### [RAW DATA]

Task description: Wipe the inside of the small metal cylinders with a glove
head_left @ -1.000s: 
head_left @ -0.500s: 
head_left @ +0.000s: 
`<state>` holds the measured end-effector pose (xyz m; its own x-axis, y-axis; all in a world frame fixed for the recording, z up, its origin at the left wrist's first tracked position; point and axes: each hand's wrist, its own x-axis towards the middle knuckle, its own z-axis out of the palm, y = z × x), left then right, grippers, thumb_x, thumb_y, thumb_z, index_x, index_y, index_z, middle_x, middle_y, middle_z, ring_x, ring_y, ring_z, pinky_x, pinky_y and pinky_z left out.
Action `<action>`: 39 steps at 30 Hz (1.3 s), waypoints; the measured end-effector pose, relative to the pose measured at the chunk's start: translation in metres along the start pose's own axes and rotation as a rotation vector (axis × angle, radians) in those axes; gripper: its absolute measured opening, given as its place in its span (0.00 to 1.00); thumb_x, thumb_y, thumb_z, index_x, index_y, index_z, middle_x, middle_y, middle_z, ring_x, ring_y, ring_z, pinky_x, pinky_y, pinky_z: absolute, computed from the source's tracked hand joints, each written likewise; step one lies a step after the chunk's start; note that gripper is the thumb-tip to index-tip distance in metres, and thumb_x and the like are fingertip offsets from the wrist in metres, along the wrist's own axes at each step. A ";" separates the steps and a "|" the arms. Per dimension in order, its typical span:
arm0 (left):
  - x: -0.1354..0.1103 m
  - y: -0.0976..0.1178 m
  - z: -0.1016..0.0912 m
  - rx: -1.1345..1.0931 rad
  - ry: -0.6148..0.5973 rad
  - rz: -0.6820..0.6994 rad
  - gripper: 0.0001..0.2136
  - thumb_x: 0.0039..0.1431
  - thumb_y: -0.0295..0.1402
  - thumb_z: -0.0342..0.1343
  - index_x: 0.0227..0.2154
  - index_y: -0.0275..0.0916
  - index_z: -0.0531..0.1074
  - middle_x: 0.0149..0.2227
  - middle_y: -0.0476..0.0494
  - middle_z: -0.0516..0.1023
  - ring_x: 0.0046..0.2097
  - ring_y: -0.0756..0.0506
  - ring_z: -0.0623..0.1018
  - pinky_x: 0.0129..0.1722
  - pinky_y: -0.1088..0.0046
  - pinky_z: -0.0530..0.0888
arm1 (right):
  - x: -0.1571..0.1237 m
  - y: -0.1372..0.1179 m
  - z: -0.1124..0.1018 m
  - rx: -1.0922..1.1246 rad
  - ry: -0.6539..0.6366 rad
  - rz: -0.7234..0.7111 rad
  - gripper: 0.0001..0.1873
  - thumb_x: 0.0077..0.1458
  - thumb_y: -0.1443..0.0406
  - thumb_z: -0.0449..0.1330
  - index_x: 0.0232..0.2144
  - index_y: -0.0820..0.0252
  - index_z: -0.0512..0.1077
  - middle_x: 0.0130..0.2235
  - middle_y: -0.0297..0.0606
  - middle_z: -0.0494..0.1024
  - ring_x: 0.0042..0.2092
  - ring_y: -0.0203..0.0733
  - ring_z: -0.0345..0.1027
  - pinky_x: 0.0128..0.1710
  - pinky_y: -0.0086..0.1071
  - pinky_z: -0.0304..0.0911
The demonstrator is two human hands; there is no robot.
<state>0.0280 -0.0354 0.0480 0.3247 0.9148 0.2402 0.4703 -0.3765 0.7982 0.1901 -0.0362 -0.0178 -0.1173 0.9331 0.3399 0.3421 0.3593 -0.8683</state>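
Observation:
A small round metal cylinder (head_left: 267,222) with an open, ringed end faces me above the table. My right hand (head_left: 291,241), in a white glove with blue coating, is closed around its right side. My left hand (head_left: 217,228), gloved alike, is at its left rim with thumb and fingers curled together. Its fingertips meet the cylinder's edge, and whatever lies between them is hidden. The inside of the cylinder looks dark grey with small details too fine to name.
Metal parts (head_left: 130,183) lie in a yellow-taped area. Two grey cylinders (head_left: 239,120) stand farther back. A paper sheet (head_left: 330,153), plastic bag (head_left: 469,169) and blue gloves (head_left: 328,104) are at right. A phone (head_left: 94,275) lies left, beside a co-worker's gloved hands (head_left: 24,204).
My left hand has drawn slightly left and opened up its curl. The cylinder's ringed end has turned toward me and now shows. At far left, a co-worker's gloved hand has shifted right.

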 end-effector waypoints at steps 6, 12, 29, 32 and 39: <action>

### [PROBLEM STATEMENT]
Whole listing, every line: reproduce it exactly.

### [SOLUTION TO THE EXERCISE]
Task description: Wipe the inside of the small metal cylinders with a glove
head_left @ -1.000s: 
head_left @ -0.500s: 
head_left @ +0.000s: 
`<state>` holds the measured end-effector pose (xyz m; its own x-axis, y-axis; all in a world frame fixed for the recording, z up, its origin at the left wrist's first tracked position; point and axes: each hand's wrist, its own x-axis towards the middle knuckle, its own z-axis out of the palm, y = z × x), left then right, grippers, thumb_x, thumb_y, thumb_z, index_x, index_y, index_z, middle_x, middle_y, middle_z, ring_x, ring_y, ring_z, pinky_x, pinky_y and pinky_z left out.
Action `<action>`: 39 steps at 30 Hz (1.3 s), waypoints; the measured end-effector pose, relative to the pose measured at the chunk's start: translation in metres along the start pose's own axes and rotation as a rotation vector (axis × angle, radians) in those axes; gripper: its absolute measured opening, given as its place in its span (0.00 to 1.00); thumb_x, thumb_y, thumb_z, index_x, index_y, index_z, middle_x, middle_y, middle_z, ring_x, ring_y, ring_z, pinky_x, pinky_y, pinky_z: absolute, computed from the source's tracked hand joints, each written likewise; step one lies a step after the chunk's start; note that gripper is the thumb-tip to index-tip distance in metres, and thumb_x and the like are fingertip offsets from the wrist in metres, along the wrist's own axes at each step. A ";" separates the steps and a "|" the arms. Per dimension in order, its typical span:
arm0 (left):
  - x: -0.1354..0.1103 m
  - y: -0.0976..0.1178 m
  - z: -0.1016..0.0912 m
  - rx: -1.1345..1.0931 rad
  - ry: -0.6148..0.5973 rad
  - rz: -0.6820..0.6994 rad
  - gripper: 0.0001..0.2136
  - thumb_x: 0.0039..0.1431
  - thumb_y: -0.0295..0.1402
  - thumb_z: -0.0342..0.1343
  - index_x: 0.0227..0.2154
  - index_y: -0.0275..0.0916
  - index_z: -0.0531..0.1074
  - middle_x: 0.0149..0.2227
  - middle_y: -0.0476..0.0494
  - middle_z: -0.0516..0.1023
  - ring_x: 0.0046..0.2097
  - ring_y: -0.0756..0.0506
  - ring_z: -0.0623..0.1018
  - pinky_x: 0.0129..0.1722
  - pinky_y: -0.1088..0.0046
  - pinky_z: -0.0530..0.0888
arm1 (right):
  - x: -0.1571..0.1237 m
  - y: -0.1372..0.1179 m
  - z: -0.1124..0.1018 m
  - rx: -1.0922..1.1246 rad
  - ry: -0.6539..0.6366 rad
  - rz: -0.7234..0.7111 rad
  - gripper: 0.0001..0.1873
  - thumb_x: 0.0077..0.1458
  - thumb_y: -0.1443..0.0406
  - thumb_z: -0.0449..0.1330
  - index_x: 0.0232..0.2144
  - index_y: -0.0820..0.0252
  - index_z: -0.0512..0.1077
  - middle_x: 0.0130..0.2235
  - middle_y: -0.0297..0.0606
  - middle_z: -0.0494..0.1024
  - ring_x: 0.0042..0.2092
  - ring_y: -0.0203..0.0733
  - ring_z: -0.0345..0.1027
  - pinky_x: 0.0128..0.1710
  - pinky_y: -0.0086..0.1071
  - pinky_z: -0.0304..0.0911
The demonstrator is two human hands; there is no robot.
<state>0.0280 -0.0354 0.0480 0.3247 0.9148 0.2402 0.4703 -0.3765 0.7982 0.1901 -0.0362 -0.0178 -0.1173 0.9331 0.3399 0.3421 0.3593 -0.8683</state>
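Observation:
A small round metal cylinder (head_left: 267,222) with an open, ringed end faces me above the table. My right hand (head_left: 291,241), in a white glove with blue coating, is closed around its right side. My left hand (head_left: 217,228), gloved alike, is at its left rim with thumb and fingers curled together. Its fingertips meet the cylinder's edge, and whatever lies between them is hidden. The inside of the cylinder looks dark grey with small details too fine to name.
Metal parts (head_left: 130,183) lie in a yellow-taped area. Two grey cylinders (head_left: 239,120) stand farther back. A paper sheet (head_left: 330,153), plastic bag (head_left: 469,169) and blue gloves (head_left: 328,104) are at right. A phone (head_left: 94,275) lies left, beside a co-worker's gloved hands (head_left: 24,204).
My left hand has drawn slightly left and opened up its curl. The cylinder's ringed end has turned toward me and now shows. At far left, a co-worker's gloved hand has shifted right.
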
 end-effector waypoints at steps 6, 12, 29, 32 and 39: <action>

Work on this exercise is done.